### Information provided
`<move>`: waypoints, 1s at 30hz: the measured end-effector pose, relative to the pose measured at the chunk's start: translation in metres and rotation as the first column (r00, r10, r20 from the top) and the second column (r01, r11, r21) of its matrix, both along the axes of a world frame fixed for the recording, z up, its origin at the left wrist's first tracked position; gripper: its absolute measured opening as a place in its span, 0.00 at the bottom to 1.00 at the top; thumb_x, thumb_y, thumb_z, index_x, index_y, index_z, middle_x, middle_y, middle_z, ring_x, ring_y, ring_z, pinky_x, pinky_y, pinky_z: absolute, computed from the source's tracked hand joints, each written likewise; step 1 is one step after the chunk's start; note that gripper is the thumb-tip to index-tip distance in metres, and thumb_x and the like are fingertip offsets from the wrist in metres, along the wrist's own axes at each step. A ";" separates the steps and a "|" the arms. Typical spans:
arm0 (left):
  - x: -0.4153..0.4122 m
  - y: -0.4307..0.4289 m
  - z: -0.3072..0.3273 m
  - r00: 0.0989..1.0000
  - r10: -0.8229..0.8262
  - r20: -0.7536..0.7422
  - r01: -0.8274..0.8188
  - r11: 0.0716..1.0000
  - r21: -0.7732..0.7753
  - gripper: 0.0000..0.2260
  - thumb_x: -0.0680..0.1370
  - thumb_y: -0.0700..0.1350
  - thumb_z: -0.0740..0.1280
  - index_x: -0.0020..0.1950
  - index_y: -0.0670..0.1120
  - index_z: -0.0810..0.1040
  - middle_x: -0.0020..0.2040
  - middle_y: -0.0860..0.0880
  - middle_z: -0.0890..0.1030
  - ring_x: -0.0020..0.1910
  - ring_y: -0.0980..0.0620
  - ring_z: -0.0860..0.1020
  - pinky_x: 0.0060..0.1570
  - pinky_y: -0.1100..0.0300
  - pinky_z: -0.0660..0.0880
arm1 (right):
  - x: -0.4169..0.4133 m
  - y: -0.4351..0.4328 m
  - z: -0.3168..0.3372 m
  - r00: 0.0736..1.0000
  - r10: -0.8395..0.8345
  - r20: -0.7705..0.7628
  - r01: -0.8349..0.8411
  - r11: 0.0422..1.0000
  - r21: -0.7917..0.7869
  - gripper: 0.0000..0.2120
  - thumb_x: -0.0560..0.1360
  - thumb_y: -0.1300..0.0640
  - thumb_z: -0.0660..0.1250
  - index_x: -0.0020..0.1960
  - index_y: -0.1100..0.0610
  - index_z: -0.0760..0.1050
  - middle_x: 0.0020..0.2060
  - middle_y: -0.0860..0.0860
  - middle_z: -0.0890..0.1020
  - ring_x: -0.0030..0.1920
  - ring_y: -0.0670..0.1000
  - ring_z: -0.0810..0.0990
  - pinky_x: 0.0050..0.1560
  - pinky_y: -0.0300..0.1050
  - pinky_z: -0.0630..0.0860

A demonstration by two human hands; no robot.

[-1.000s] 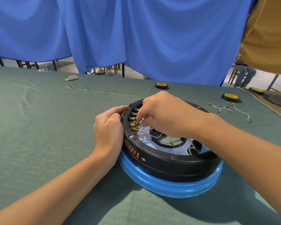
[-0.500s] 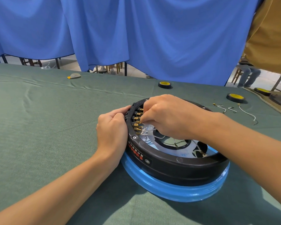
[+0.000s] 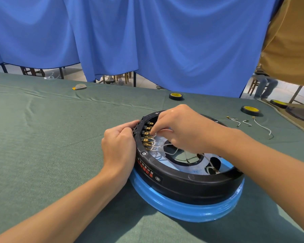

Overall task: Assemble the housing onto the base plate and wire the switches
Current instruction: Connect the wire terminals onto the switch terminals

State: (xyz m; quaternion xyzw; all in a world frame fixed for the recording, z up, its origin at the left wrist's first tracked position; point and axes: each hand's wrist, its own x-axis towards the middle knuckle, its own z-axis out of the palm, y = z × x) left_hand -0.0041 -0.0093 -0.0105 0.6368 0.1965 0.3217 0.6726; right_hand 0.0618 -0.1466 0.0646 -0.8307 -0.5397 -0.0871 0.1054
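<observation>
A round black housing [image 3: 191, 183] sits on a blue-rimmed base plate [image 3: 181, 206] on the green cloth. A row of switches with brass terminals [image 3: 147, 135] lines the housing's left inner wall. White wires [image 3: 156, 146] run from the terminals toward the centre hole. My left hand [image 3: 118, 146] grips the housing's left outer wall beside the switches. My right hand [image 3: 181, 128] reaches inside from above and pinches a white wire at a terminal; its fingertips are partly hidden.
Loose white wires [image 3: 260, 126] with terminals lie at the right. Two black-and-yellow tape rolls [image 3: 176, 96] [image 3: 250, 110] stand farther back. A small yellow-grey item [image 3: 79, 87] lies far left. Blue curtain hangs behind; a person in a tan shirt [image 3: 291, 41] stands at the right.
The view has shifted slightly; both hands stay at the switch row. My right hand's fingers have moved a little along the terminals with the white wire.
</observation>
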 end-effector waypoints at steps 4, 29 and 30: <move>-0.001 0.000 0.002 1.000 0.014 0.009 -0.014 1.000 -0.011 0.19 0.65 0.42 0.58 0.44 0.50 0.87 0.42 0.50 0.87 0.48 0.47 0.84 0.56 0.45 0.79 | 0.007 0.001 0.002 0.996 0.017 0.082 -0.017 1.000 0.003 0.10 0.78 0.62 0.66 0.55 0.54 0.83 0.47 0.51 0.83 0.48 0.53 0.79 0.50 0.51 0.76; -0.002 0.002 0.015 0.997 -0.063 -0.048 0.064 0.998 0.012 0.19 0.64 0.54 0.62 0.40 0.43 0.85 0.41 0.38 0.85 0.44 0.33 0.81 0.52 0.34 0.76 | 0.023 0.014 -0.006 0.988 -0.149 -0.030 0.150 0.989 0.014 0.07 0.73 0.65 0.67 0.44 0.61 0.84 0.41 0.58 0.85 0.44 0.59 0.82 0.44 0.53 0.80; -0.003 0.002 0.015 0.997 -0.062 -0.042 0.063 0.998 0.018 0.23 0.62 0.56 0.63 0.40 0.37 0.82 0.41 0.35 0.84 0.40 0.34 0.80 0.51 0.33 0.76 | 0.023 0.016 -0.006 0.988 -0.153 -0.020 0.153 0.988 0.006 0.07 0.72 0.65 0.67 0.43 0.60 0.84 0.41 0.57 0.85 0.43 0.59 0.82 0.44 0.52 0.80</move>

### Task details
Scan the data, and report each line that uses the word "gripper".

### Written response
`<move>`: waypoints, 1s at 30hz: the measured end-effector pose, relative to the pose measured at the chunk's start: translation in metres and rotation as the first column (r00, r10, r20 from the top) and the second column (r01, r11, r21) of its matrix, both along the axes of a world frame fixed for the recording, z up, its origin at the left wrist's first tracked position; gripper: its absolute measured opening as a place in its span, 0.00 at the bottom to 1.00 at the top; thumb_x, thumb_y, thumb_z, index_x, index_y, index_z, middle_x, middle_y, middle_z, ring_x, ring_y, ring_z, pinky_x, pinky_y, pinky_z: absolute, computed from the source's tracked hand joints, each written likewise; step 1 is one step after the chunk's start; note that gripper is the thumb-tip to index-tip distance in metres, and thumb_x and the like are fingertip offsets from the wrist in metres, along the wrist's own axes at each step. A ";" separates the steps and a "|" the arms. Typical spans:
  - gripper: 0.0000..0.2260
  - gripper: 0.0000..0.2120

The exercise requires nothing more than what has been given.